● AIM OF THE EXERCISE: Return the data below exactly, please, but drop the pictures.

[Recorded data]
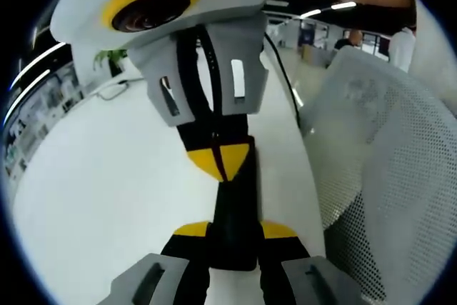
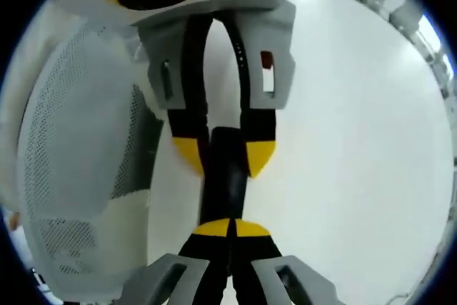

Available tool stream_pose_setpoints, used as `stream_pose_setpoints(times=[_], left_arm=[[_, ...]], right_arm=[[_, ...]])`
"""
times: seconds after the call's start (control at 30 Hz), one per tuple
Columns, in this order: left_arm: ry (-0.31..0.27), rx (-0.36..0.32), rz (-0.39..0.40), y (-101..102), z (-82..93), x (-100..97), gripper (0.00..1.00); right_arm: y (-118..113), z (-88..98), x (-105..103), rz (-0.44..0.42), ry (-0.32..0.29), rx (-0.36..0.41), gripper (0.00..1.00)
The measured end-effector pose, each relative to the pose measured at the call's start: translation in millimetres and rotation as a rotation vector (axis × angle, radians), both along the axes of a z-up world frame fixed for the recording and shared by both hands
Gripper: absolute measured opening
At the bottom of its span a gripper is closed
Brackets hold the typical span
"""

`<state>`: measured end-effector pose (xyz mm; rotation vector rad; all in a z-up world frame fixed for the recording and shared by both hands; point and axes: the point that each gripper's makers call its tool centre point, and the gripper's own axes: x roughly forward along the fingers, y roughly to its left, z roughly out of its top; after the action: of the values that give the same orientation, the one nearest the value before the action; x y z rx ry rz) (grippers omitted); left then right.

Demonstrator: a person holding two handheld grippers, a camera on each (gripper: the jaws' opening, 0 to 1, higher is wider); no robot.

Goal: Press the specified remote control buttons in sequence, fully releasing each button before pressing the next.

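- The white bench point(image 1: 107, 198) spreads wide and bare around the grippers; in the left gripper view its edge runs up the right side, and in the right gripper view open white surface stretches away to the right.
- One white mesh chair back point(image 1: 385, 176) stands just beyond that bench edge, close beside the grippers, so the room on that side is tight.
- Far behind, the left gripper view takes in an office with ceiling lights, a plant point(image 1: 114, 58) and a dark cable point(image 1: 282, 76) trailing over the bench.
- Two grippers face each other tip to tip over the bench.
- One black remote control point(image 1: 234, 208), long and slim, lies between them, running from one gripper toward the other.
- The left gripper point(image 1: 235, 232) has its jaws part-open, with yellow tips on either side of one end of the remote, gripping it.
- The right gripper point(image 2: 230, 228) has its jaws closed, yellow tips meeting; they sit against the remote's other end, and whether they press it I cannot tell.
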<state>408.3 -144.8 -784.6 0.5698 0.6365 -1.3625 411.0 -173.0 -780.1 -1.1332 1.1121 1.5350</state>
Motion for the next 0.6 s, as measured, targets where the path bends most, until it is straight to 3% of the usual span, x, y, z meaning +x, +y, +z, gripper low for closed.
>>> stream_pose_setpoints(times=[0.6], left_arm=[[0.0,0.007,-0.004,0.3,-0.5,-1.4,0.24]], right_arm=[[0.3,8.1,2.3,-0.025,-0.024,0.055,0.0]])
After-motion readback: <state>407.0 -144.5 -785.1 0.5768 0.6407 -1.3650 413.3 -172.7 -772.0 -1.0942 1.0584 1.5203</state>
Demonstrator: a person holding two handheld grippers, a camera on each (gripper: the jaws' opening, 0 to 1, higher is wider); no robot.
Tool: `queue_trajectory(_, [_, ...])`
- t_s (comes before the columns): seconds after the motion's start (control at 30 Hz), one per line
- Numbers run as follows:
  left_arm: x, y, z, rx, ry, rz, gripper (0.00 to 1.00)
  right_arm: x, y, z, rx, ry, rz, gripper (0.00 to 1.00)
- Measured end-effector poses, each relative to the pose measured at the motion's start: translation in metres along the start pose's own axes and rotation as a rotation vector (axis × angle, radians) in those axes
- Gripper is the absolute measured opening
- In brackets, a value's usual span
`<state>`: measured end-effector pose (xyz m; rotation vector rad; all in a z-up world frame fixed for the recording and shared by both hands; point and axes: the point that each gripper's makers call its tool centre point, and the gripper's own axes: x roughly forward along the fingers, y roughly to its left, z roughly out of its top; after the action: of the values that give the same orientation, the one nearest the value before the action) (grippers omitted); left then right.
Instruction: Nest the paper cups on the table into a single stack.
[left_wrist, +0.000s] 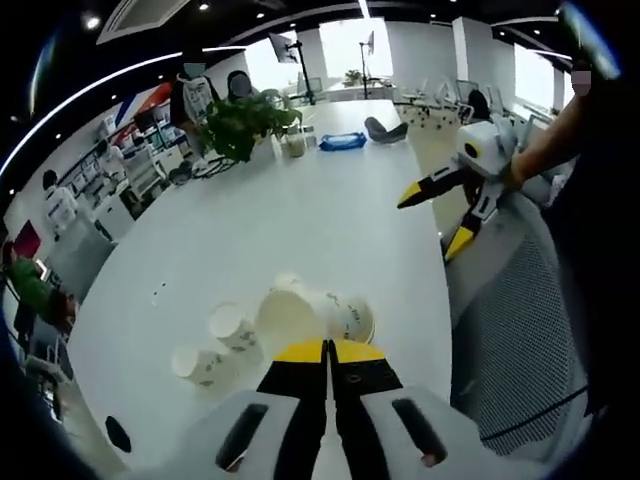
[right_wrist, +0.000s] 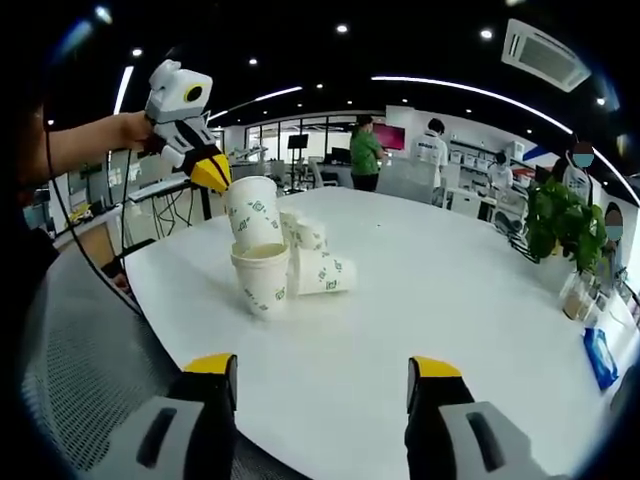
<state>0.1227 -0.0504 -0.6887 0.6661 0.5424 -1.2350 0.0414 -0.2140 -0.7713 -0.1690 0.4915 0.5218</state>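
- Right gripper view: the left gripper (right_wrist: 212, 172) held a paper cup (right_wrist: 253, 212) by its rim, jaws clamped on it, directly above an upright cup (right_wrist: 264, 280) on the white table (right_wrist: 420, 290).
- Two more cups (right_wrist: 318, 270) lay tipped just beside the upright one.
- The right gripper (right_wrist: 322, 380) hung over the table's near edge, jaws wide apart.
- Left gripper view: the right gripper (left_wrist: 432, 215) hovered beside the table, apart from the cups.
- A potted plant (left_wrist: 245, 122) stood at the far end.
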Motion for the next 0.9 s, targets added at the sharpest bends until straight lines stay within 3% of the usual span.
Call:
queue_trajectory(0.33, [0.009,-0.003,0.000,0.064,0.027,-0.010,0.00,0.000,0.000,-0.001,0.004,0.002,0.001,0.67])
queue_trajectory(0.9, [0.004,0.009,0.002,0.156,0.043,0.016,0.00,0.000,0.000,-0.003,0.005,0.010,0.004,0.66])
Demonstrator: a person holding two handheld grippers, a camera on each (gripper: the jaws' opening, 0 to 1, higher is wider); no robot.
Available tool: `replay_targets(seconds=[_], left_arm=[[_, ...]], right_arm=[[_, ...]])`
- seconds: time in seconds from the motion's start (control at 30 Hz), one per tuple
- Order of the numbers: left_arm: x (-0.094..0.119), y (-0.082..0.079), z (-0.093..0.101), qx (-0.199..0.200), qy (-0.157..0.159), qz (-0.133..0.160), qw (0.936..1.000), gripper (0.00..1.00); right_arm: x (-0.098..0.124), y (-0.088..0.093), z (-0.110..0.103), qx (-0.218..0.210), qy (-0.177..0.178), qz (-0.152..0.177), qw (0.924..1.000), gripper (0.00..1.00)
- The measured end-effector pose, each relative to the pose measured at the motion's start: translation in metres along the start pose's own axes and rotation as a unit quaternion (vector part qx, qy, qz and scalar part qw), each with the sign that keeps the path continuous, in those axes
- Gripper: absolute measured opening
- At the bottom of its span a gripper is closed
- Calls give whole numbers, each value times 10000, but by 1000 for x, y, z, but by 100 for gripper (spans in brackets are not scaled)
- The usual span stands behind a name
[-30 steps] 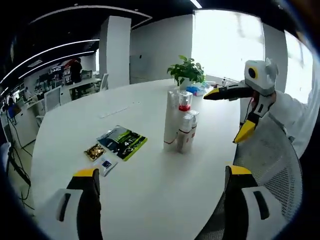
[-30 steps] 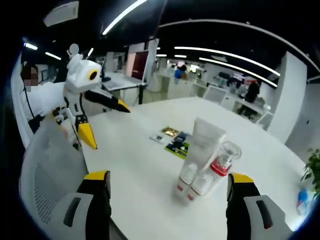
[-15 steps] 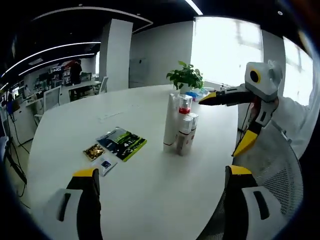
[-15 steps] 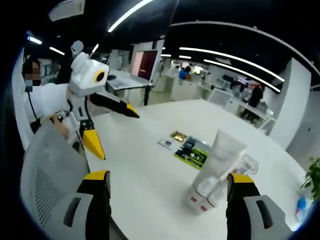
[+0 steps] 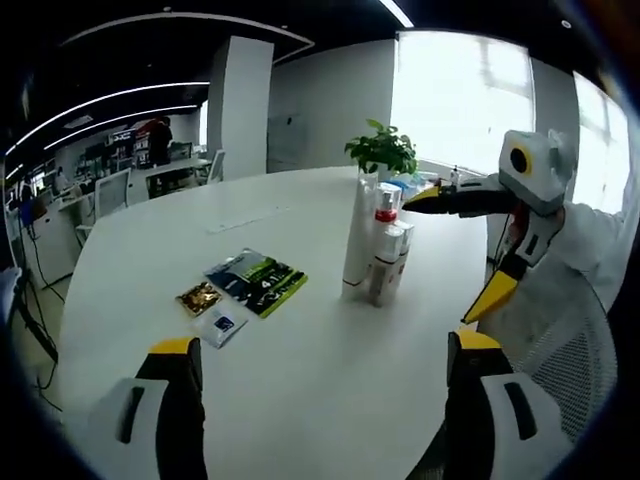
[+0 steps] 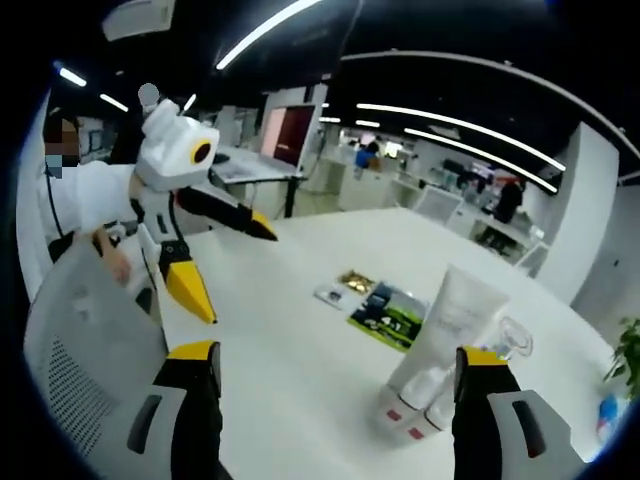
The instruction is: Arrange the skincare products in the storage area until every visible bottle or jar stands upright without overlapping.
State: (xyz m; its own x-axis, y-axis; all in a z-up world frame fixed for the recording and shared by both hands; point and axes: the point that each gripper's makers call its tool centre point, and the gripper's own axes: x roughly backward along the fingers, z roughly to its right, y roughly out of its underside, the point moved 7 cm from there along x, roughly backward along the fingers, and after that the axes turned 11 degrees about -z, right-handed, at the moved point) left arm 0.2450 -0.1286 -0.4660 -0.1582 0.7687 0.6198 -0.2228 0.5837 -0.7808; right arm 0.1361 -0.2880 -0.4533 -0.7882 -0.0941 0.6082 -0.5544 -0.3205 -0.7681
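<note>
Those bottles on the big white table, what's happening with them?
A person holds two grippers, both open and empty. The skincare bottles stand upright in a tight cluster on the white table, near some flat packets. The right gripper hovers beside the cluster; the left gripper is off to the side. Nothing is grabbed yet.

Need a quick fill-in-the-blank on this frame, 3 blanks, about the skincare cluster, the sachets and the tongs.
1. The skincare bottles and tube stand bunched together on the white ____.
2. In the left gripper view, the flat sachets lie to the ____ of that cluster.
3. Both the left tongs and the right tongs have their jaws ____, holding nothing.

Missing words: table; left; open
</note>
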Motion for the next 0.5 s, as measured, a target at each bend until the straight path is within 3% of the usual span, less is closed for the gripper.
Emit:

● EXERCISE OUTPUT:
Available tool stream_pose_setpoints, used as `stream_pose_setpoints(times=[_], left_arm=[[_, ...]], right_arm=[[_, ...]])`
"""
times: seconds after the call's start (control at 30 Hz), one per tuple
Columns, in this order: left_arm: ry (-0.31..0.27), rx (-0.36..0.32), rz (-0.39..0.40), y (-101..102), z (-82..93), x (-100..97), gripper (0.00..1.00); right_arm: y (-118..113), z (-88..98), x (-105..103), rz (-0.44..0.42), ry (-0.32..0.29), rx (-0.36..0.41), gripper (0.00..1.00)
The measured end-effector pose, each relative to the pose measured at the call's start: translation in millimetres and rotation as a rotation vector (axis × angle, radians), both along the axes of a z-up world frame fixed for the recording and shared by both hands
Gripper: absolute measured opening
At the bottom of its span a gripper is closed
Brackets hold the typical span
"""

`<state>`: measured end-effector pose (xyz mm; rotation vector rad; all in a z-up world frame fixed for the recording and shared by both hands; point and axes: the point that each gripper's makers call its tool centre point, and the gripper's own axes: x roughly forward along the fingers, y roughly to its left, z roughly out of its top; after the action: of the values that give the same orientation, the one nearest the value before the action; x y z rx ry rz) (grippers omitted); left then right.

Demonstrator: a person holding two handheld grippers, a camera on each (gripper: the jaws' opening, 0 to 1, higher is wider); no robot.

Goal: Press the specified remote control buttons in sequence, fully releasing each button before pressing the next.

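- The white bench point(image 1: 107, 198) spreads wide and bare around the grippers; in the left gripper view its edge runs up the right side, and in the right gripper view open white surface stretches away to the right.
- One white mesh chair back point(image 1: 385, 176) stands just beyond that bench edge, close beside the grippers, so the room on that side is tight.
- Far behind, the left gripper view takes in an office with ceiling lights, a plant point(image 1: 114, 58) and a dark cable point(image 1: 282, 76) trailing over the bench.
- Two grippers face each other tip to tip over the bench.
- One black remote control point(image 1: 234, 208), long and slim, lies between them, running from one gripper toward the other.
- The left gripper point(image 1: 235, 232) has its jaws part-open, with yellow tips on either side of one end of the remote, gripping it.
- The right gripper point(image 2: 230, 228) has its jaws closed, yellow tips meeting; they sit against the remote's other end, and whether they press it I cannot tell.
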<state>408.3 -144.8 -784.6 0.5698 0.6365 -1.3625 411.0 -173.0 -780.1 -1.1332 1.1121 1.5350</state>
Motion for the next 0.6 s, as measured, targets where the path bends most, until it is straight to 3% of the usual span, x, y, z meaning +x, +y, +z, gripper low for closed.
>>> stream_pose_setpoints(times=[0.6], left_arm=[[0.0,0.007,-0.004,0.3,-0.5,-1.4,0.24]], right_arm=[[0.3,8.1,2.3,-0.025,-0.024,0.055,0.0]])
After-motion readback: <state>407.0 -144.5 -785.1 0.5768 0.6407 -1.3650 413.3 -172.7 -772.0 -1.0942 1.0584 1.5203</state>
Demonstrator: a person holding two handheld grippers, a camera on each (gripper: the jaws' opening, 0 to 1, higher is wider); no robot.
Tool: `queue_trajectory(_, [_, ...])`
- t_s (comes before the columns): seconds after the motion's start (control at 30 Hz), one per line
- Numbers run as follows:
  left_arm: x, y, z, rx, ry, rz, gripper (0.00 to 1.00)
  right_arm: x, y, z, rx, ry, rz, gripper (0.00 to 1.00)
- Measured end-effector poses, each relative to the pose measured at the motion's start: translation in metres along the start pose's own axes and rotation as a rotation vector (axis × angle, radians) in those axes
- Gripper is the absolute measured opening
- In brackets, a value's usual span
`<state>`: measured end-effector pose (xyz m; rotation vector rad; all in a z-up world frame fixed for the recording and shared by both hands; point and axes: the point that each gripper's makers call its tool centre point, and the gripper's own axes: x roughly forward along the fingers, y roughly to its left, z roughly out of its top; after the action: of the values that give the same orientation, the one nearest the value before the action) (grippers omitted); left then right.
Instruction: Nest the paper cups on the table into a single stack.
[left_wrist, +0.000s] 
[right_wrist, +0.000s] 
<state>0.1227 -0.0504 -0.6887 0.6661 0.5424 -1.2350 0.0414 -0.2140 -0.7713 -0.1690 0.4915 0.5218</state>
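- Right gripper view: the left gripper (right_wrist: 212, 172) held a paper cup (right_wrist: 253, 212) by its rim, jaws clamped on it, directly above an upright cup (right_wrist: 264, 280) on the white table (right_wrist: 420, 290).
- Two more cups (right_wrist: 318, 270) lay tipped just beside the upright one.
- The right gripper (right_wrist: 322, 380) hung over the table's near edge, jaws wide apart.
- Left gripper view: the right gripper (left_wrist: 432, 215) hovered beside the table, apart from the cups.
- A potted plant (left_wrist: 245, 122) stood at the far end.
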Motion for the next 0.9 s, targets added at the sharpest bends until straight lines stay within 3% of the usual span.
Call:
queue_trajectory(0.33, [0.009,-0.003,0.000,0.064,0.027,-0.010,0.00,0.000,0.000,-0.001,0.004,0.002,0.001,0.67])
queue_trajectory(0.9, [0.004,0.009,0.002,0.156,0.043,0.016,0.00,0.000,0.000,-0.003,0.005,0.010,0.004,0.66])
Demonstrator: a person holding two handheld grippers, a camera on each (gripper: the jaws' opening, 0 to 1, higher is wider); no robot.
Available tool: `replay_targets(seconds=[_], left_arm=[[_, ...]], right_arm=[[_, ...]])`
- seconds: time in seconds from the motion's start (control at 30 Hz), one per tuple
- Order of the numbers: left_arm: x (-0.094..0.119), y (-0.082..0.079), z (-0.093..0.101), qx (-0.199..0.200), qy (-0.157..0.159), qz (-0.133..0.160), qw (0.936..1.000), gripper (0.00..1.00); right_arm: x (-0.098..0.124), y (-0.088..0.093), z (-0.110..0.103), qx (-0.218..0.210), qy (-0.177..0.178), qz (-0.152..0.177), qw (0.924..1.000), gripper (0.00..1.00)
- The measured end-effector pose, each relative to the pose measured at the motion's start: translation in metres along the start pose's own axes and rotation as a unit quaternion (vector part qx, qy, qz and scalar part qw), each with the sign that keeps the path continuous, in those axes
- Gripper: absolute measured opening
- At the bottom of its span a gripper is closed
- Calls give whole numbers, each value times 10000, but by 1000 for x, y, z, but by 100 for gripper (spans in brackets are not scaled)
- The usual span stands behind a name
[-30 steps] 
[-30 steps] 
[-15 steps] 
[-15 steps] 
[+0 steps] 
[+0 steps] 
The instruction is: Arrange the skincare products in the storage area until every visible bottle or jar stands upright without overlapping.
State: (xyz m; its own x-axis, y-axis; all in a z-up world frame fixed for the recording and shared by both hands; point and axes: the point that each gripper's makers call its tool centre point, and the gripper's own axes: x roughly backward along the fingers, z roughly to its right, y roughly out of its underside, the point moved 7 cm from there along x, roughly backward along the fingers, and after that the axes turned 11 degrees about -z, right-handed, at the moved point) left arm 0.2450 -0.1286 -0.4660 -0.1582 0.7687 0.6198 -0.2228 0.5837 -0.7808; right arm 0.1361 -0.2880 -0.4533 -0.7882 -0.0941 0.6082 -0.5544 -0.3205 -0.7681
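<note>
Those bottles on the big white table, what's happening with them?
A person holds two grippers, both open and empty. The skincare bottles stand upright in a tight cluster on the white table, near some flat packets. The right gripper hovers beside the cluster; the left gripper is off to the side. Nothing is grabbed yet.

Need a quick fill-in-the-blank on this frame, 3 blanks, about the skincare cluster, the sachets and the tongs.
1. The skincare bottles and tube stand bunched together on the white ____.
2. In the left gripper view, the flat sachets lie to the ____ of that cluster.
3. Both the left tongs and the right tongs have their jaws ____, holding nothing.

Missing words: table; left; open
</note>
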Motion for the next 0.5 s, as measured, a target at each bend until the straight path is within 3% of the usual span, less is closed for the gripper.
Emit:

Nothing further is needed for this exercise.